Saturday, January 24, 2009

Heather King on motivation

You've heard me wax poetic about Heather King and her amazing memoir. A few months ago, I emailed her, asking (although I may not have put it in quite these words) for a kick in the butt--thoughts on how to keep on keeping on as a writer. Now, on the eve of REDEEMED's paperback debut , I thought I'd share her wise words. Here's part 1:

An interviewer asked me recently if I had any advice for aspiring writers, and I replied, “No. Either you have to write, or you don’t. If you do, you won’t need my 'advice'; and if you don’t, you’re doing something other than writing as I know it." I return again and again to this quote from Rilke’s Letters to a Young Poet:

"In the deepest places of your heart, acknowledge to yourself whether you would have to die if it were denied to you to write. This above all--ask yourself in the stillest hour of your night: Must I write? Delve into yourself for a deep answer. And if this shall be affirmative, if you may meet this earnest question with a strong and simple I must, then build your life according to this necessity; your life into its most indifferent and slightest hour must be a sign of this urge and a testimony to it."

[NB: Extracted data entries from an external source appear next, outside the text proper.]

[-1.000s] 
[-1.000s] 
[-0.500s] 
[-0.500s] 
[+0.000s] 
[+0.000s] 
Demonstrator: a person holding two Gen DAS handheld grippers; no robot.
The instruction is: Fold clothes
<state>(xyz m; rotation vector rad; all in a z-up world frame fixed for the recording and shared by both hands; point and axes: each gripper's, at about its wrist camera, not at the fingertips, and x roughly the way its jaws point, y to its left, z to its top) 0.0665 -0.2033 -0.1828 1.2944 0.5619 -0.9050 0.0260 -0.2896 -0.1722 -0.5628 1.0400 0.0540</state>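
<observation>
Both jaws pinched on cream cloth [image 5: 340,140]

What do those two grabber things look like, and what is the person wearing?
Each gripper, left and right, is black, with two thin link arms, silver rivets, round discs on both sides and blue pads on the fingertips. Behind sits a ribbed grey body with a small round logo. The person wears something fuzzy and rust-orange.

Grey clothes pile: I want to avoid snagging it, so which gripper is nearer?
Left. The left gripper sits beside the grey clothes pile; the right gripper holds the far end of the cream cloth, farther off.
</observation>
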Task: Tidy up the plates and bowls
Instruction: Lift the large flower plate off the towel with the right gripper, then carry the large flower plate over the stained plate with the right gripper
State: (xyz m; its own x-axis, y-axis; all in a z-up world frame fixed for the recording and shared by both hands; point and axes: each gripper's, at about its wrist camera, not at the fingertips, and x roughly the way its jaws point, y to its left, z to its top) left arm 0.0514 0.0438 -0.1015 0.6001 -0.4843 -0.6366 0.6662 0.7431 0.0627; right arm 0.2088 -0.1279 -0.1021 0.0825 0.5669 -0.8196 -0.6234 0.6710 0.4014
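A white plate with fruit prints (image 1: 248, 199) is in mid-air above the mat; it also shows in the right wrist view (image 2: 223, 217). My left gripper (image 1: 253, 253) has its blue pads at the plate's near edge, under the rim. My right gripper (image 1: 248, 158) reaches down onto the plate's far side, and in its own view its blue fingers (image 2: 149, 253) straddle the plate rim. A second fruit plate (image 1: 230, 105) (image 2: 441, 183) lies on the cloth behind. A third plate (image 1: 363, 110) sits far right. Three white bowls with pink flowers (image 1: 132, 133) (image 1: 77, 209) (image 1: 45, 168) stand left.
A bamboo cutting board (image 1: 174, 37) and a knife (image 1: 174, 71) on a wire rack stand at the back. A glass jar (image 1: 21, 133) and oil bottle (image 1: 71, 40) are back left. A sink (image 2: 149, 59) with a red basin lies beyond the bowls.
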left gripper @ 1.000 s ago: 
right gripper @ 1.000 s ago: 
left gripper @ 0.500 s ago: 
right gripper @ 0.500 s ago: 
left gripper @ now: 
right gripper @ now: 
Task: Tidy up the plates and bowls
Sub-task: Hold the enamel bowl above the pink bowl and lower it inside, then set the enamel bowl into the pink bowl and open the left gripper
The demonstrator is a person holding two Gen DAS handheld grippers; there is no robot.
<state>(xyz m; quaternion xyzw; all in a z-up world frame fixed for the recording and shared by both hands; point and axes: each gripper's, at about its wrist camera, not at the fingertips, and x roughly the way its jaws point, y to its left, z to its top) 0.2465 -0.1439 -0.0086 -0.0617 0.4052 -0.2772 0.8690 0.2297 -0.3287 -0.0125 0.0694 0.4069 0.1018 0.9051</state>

So it’s not a matter of staying motivated: do you have to “stay motivated” to want sex with the person you love, to breathe? Rilke’s point is that you have to go inward; the motivation, if that’s the word—I like desire better—has to be to take writing literally as a matter of life and death, and to arrange your life accordingly. The way you arrange your life isn’t going to be the way I arrange mine, but that’s the beauty of it; our entire lives, each precious and unique, become an act of ongoing creation. I think what makes writing “hard” is when your goal is to get attention and praise for yourself, or some variation of that—which, trust me, I am as prey to, if not more prey to, as the next person. But if you’re burning to tell something, out of love for the world, for God, to give glory to Him; because you’ve gotten a taste of the “living water” and you’re on fire with astonishment and wonder, then nothing can hold you back. Your life will order itself, and so will your writing day."

What matters to you so much that you arrange your life around it?

1 comment:

Gretchen said...

Playing music and traveling to other countries. The music thing got left by the wayside in light of so many incredibly talented and trained people here in Boston, but it's starting to make a comeback, so in the schedule it goes!